(Exercise requirements):
Copy exactly the last part of the listing below, beginning at the line that contains "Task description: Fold" and including the final line.

(The data):
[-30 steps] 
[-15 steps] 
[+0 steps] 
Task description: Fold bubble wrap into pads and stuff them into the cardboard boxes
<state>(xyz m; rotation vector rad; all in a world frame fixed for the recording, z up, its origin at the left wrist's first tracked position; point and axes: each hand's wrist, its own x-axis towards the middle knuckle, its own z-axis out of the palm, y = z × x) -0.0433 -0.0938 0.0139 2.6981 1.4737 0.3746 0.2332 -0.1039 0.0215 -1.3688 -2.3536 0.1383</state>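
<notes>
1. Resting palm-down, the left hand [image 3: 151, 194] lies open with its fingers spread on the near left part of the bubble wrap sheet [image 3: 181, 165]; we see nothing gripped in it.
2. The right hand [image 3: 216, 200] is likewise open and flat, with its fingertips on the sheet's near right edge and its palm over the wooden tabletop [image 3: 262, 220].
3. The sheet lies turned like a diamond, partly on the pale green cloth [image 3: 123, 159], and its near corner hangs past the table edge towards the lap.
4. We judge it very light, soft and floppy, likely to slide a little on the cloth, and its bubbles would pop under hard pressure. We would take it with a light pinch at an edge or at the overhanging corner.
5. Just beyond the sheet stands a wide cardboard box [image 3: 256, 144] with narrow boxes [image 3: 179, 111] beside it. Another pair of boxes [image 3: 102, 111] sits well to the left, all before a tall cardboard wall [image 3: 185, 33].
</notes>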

(Result):
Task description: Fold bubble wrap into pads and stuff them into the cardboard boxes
<state>(xyz m; rotation vector rad; all in a world frame fixed for the recording, z up, its origin at the left wrist's first tracked position; point and axes: each hand's wrist, its own x-axis towards the middle knuckle, its own z-axis out of the palm, y = z × x) -0.0433 -0.0938 0.0139 2.6981 1.4737 0.3746 0.2332 -0.1039 0.0215 -1.3688 -2.3536 0.1383</state>
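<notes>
1. Resting palm-down, the left hand [image 3: 151, 194] lies open with its fingers spread on the near left part of the bubble wrap sheet [image 3: 181, 165]; we see nothing gripped in it.
2. The right hand [image 3: 216, 200] is likewise open and flat, with its fingertips on the sheet's near right edge and its palm over the wooden tabletop [image 3: 262, 220].
3. The sheet lies turned like a diamond, partly on the pale green cloth [image 3: 123, 159], and its near corner hangs past the table edge towards the lap.
4. We judge it very light, soft and floppy, likely to slide a little on the cloth, and its bubbles would pop under hard pressure. We would take it with a light pinch at an edge or at the overhanging corner.
5. Just beyond the sheet stands a wide cardboard box [image 3: 256, 144] with narrow boxes [image 3: 179, 111] beside it. Another pair of boxes [image 3: 102, 111] sits well to the left, all before a tall cardboard wall [image 3: 185, 33].
</notes>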

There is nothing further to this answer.